_AIM OF THE TASK_. Return, word for word, the lines of the listing below from the one with "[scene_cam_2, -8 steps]" through the one with "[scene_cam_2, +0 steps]", and no other lines.

_SOURCE MATERIAL_.
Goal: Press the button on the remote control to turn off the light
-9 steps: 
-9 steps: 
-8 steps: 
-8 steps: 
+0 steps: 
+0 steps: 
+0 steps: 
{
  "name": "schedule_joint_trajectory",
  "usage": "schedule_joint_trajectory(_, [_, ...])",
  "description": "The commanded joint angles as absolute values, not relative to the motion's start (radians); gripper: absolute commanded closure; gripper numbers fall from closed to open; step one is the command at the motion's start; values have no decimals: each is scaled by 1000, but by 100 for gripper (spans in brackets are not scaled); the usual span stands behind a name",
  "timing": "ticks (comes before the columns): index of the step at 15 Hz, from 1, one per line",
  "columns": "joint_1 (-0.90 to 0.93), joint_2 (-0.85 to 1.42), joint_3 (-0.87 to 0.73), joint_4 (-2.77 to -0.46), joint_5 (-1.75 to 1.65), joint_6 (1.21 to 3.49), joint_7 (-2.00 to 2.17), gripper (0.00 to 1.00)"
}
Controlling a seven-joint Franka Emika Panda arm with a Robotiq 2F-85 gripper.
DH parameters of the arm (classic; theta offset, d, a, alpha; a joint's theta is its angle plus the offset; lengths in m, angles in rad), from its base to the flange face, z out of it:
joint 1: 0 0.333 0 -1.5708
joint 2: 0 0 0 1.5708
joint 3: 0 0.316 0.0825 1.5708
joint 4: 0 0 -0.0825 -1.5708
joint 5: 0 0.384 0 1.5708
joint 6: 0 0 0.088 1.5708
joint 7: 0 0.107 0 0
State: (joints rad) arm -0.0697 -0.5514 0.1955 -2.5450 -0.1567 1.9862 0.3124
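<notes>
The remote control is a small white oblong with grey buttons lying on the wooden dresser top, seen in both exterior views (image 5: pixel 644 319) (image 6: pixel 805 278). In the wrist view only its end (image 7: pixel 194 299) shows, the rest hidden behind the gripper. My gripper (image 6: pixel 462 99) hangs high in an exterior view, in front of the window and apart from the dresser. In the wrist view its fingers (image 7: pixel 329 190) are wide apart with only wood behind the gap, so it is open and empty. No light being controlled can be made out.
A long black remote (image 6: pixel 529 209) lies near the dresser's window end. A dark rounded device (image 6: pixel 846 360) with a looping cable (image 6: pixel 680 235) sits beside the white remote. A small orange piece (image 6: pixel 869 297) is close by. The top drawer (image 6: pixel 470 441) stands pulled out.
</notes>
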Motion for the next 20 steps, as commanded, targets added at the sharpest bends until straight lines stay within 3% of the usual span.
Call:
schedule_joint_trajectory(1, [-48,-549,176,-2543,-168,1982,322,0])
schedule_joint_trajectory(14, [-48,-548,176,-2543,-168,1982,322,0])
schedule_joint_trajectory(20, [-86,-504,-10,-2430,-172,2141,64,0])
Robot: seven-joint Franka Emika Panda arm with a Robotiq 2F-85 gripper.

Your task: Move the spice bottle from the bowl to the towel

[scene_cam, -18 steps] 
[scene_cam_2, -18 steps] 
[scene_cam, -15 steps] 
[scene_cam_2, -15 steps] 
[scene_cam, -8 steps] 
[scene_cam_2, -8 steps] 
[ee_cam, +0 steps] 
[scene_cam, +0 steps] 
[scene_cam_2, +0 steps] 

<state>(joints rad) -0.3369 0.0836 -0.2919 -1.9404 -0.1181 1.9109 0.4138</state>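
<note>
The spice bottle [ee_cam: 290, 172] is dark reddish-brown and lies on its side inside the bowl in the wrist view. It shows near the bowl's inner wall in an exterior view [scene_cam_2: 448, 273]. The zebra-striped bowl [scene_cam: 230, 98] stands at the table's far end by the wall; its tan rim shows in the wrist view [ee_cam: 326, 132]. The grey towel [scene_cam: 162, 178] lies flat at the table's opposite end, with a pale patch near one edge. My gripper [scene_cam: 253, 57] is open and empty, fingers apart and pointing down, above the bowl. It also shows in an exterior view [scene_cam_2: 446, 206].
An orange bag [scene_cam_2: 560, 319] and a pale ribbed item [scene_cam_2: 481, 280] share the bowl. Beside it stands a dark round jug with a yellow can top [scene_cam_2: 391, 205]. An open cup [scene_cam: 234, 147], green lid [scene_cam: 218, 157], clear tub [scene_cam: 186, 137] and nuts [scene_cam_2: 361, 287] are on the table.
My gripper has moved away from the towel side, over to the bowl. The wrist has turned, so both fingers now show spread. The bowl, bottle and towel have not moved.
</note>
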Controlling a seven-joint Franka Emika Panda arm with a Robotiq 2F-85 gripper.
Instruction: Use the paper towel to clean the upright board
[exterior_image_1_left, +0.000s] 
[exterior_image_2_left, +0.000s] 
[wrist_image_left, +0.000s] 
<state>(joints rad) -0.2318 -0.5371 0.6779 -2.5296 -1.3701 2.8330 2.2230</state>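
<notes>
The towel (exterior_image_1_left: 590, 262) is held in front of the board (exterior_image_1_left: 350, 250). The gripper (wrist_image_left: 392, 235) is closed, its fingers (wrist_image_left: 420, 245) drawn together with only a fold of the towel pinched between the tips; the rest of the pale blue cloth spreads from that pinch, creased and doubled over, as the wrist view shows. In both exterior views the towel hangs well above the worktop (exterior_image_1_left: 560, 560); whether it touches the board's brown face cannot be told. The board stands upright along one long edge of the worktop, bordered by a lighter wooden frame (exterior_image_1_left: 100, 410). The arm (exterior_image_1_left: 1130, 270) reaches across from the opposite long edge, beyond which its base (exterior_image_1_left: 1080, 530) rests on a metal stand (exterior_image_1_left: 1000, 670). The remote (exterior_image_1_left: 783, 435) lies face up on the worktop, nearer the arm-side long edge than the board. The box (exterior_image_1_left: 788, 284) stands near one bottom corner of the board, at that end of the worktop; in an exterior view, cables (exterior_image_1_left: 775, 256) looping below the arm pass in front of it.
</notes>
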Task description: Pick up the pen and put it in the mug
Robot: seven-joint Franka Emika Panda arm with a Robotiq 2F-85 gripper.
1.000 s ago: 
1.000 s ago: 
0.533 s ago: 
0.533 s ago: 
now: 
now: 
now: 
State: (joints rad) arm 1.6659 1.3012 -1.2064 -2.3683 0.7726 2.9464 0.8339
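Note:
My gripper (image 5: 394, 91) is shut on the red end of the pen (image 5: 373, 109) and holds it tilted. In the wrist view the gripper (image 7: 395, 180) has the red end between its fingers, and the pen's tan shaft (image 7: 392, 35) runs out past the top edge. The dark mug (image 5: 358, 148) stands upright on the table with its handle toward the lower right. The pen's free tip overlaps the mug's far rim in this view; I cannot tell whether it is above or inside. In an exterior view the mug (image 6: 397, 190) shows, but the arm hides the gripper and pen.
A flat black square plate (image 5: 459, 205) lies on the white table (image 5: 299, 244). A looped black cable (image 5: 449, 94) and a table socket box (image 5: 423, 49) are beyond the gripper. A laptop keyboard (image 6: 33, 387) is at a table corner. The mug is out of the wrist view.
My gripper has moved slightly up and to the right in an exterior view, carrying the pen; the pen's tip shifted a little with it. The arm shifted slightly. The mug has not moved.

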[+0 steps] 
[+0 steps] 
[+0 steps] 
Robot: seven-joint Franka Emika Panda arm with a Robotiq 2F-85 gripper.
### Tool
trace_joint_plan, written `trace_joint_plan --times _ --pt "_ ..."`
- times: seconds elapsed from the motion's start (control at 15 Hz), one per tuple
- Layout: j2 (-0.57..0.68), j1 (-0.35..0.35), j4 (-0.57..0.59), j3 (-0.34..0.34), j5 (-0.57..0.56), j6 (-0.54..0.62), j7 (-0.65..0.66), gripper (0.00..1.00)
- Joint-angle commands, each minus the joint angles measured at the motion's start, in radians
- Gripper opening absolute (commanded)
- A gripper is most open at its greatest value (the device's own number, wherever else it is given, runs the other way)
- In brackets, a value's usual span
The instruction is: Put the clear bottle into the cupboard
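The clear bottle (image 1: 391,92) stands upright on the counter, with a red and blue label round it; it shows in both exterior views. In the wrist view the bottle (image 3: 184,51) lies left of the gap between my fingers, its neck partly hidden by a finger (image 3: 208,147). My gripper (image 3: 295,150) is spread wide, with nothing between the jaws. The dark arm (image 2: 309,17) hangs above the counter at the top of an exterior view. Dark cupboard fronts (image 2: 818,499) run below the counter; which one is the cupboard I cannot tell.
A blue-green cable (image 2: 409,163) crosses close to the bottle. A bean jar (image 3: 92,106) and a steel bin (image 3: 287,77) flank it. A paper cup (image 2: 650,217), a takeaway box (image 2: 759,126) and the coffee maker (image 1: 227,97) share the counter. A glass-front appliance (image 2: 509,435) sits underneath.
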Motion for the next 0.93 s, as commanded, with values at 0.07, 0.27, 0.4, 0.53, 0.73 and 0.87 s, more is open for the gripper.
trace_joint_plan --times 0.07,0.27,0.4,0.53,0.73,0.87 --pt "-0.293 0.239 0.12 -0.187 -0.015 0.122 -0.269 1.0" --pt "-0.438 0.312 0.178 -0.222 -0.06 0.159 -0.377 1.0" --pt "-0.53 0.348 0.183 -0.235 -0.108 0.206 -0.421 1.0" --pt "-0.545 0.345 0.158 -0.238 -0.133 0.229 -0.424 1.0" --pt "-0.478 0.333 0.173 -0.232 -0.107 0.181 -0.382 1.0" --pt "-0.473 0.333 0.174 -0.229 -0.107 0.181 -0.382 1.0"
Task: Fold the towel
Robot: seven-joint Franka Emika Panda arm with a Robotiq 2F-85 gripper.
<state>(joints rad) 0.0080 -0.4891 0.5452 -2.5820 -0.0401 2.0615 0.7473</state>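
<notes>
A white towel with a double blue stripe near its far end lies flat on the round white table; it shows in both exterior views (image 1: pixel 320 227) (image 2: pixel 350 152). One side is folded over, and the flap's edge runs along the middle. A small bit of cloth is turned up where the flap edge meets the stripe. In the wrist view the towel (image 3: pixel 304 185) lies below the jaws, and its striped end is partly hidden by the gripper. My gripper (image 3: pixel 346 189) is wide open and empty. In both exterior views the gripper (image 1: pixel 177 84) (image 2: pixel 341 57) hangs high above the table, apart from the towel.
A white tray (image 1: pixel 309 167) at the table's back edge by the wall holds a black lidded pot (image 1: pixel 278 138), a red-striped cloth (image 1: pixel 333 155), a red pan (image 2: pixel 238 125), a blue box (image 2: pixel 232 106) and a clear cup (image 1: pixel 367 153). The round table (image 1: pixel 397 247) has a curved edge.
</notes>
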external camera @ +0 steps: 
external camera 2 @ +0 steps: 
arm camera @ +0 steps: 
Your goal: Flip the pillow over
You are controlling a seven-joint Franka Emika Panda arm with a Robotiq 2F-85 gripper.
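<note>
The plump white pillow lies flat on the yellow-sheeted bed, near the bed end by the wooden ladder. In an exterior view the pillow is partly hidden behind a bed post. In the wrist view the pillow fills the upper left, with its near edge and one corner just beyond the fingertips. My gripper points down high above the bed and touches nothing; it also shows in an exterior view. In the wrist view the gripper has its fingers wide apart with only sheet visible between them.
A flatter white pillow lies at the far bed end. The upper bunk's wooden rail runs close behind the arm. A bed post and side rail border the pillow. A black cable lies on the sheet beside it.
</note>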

_RESPONSE TO THIS TASK_.
[scene_cam_2, -8 steps] 
[ee_cam, +0 steps] 
[scene_cam, +0 steps] 
[scene_cam_2, +0 steps] 

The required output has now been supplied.